**INSTRUCTIONS TO FOLLOW:**
Pull every line containing "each" from the listing below.

**DATA PROVIDED:**
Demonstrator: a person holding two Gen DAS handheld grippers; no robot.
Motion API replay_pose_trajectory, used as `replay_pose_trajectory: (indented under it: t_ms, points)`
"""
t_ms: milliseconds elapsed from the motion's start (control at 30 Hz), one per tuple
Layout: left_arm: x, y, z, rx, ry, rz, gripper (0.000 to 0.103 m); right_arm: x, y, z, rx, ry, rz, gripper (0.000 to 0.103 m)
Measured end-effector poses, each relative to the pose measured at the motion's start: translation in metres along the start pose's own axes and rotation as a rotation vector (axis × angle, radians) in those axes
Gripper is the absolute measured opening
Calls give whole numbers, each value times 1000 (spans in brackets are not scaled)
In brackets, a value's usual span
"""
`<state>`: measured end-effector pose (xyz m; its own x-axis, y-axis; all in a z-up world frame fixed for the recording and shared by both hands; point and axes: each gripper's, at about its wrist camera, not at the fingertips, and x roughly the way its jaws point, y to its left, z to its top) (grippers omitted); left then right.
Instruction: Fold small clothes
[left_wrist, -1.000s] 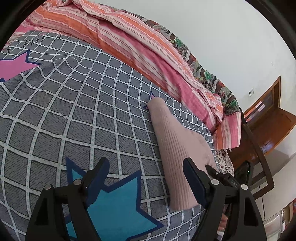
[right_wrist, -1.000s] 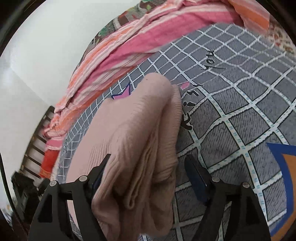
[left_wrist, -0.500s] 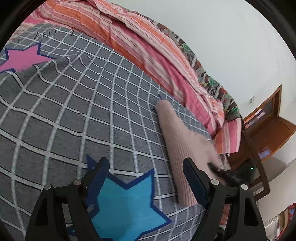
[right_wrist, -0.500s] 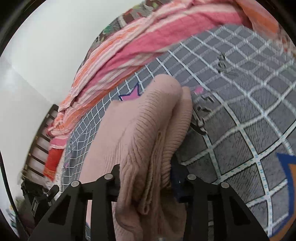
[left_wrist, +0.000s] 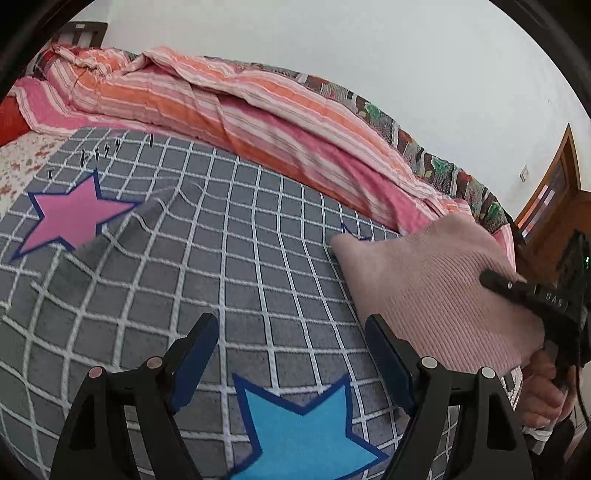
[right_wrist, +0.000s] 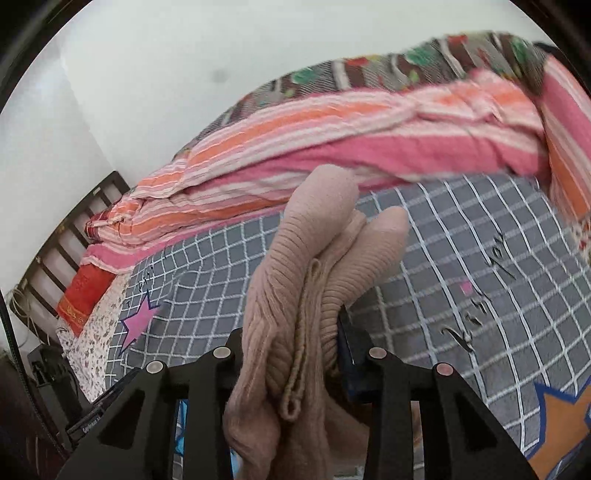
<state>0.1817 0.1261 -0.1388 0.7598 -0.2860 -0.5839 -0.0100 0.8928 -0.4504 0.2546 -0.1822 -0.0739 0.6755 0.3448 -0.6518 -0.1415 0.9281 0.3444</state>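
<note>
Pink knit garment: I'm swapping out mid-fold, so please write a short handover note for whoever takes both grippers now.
Right gripper: jaws have just closed on the bunched pink knit garment and hold it above the grid mat.
Left gripper: jaws open, nothing between them, over the mat near the blue star.
Done: garment gathered and gripped at one end.
Left: lay it flat on the mat, fold it, smooth it. How folded it is cannot be told.

1. You're in a home bedroom: a bed under a grey checked sheet (left_wrist: 229, 258) with stars fills both views.
2. A striped pink-and-orange quilt (left_wrist: 229, 107) lies bunched along the white wall (left_wrist: 369, 40).
3. A slatted headboard (right_wrist: 74, 229) stands at one end.
4. Wooden furniture (left_wrist: 554, 206) stands beside the bed.
</note>
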Motion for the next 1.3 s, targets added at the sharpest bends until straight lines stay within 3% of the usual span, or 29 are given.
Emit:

**SOLUTION:**
Measured end-effector poses, each relative to the pose measured at the motion's start: translation in metres along the start pose's own axes and rotation as a rotation vector (axis × angle, radians) in those axes
Calls give whole numbers, each value times 1000 (spans in brackets are not scaled)
`<state>`: measured end-effector pose (xyz m; its own x-axis, y-axis; all in a z-up world frame fixed for the recording and shared by both hands; point and axes: each gripper's, at about its wrist camera, not at the fingertips, and x roughly the way its jaws point, y to its left, z to its top) (grippers omitted); left then right.

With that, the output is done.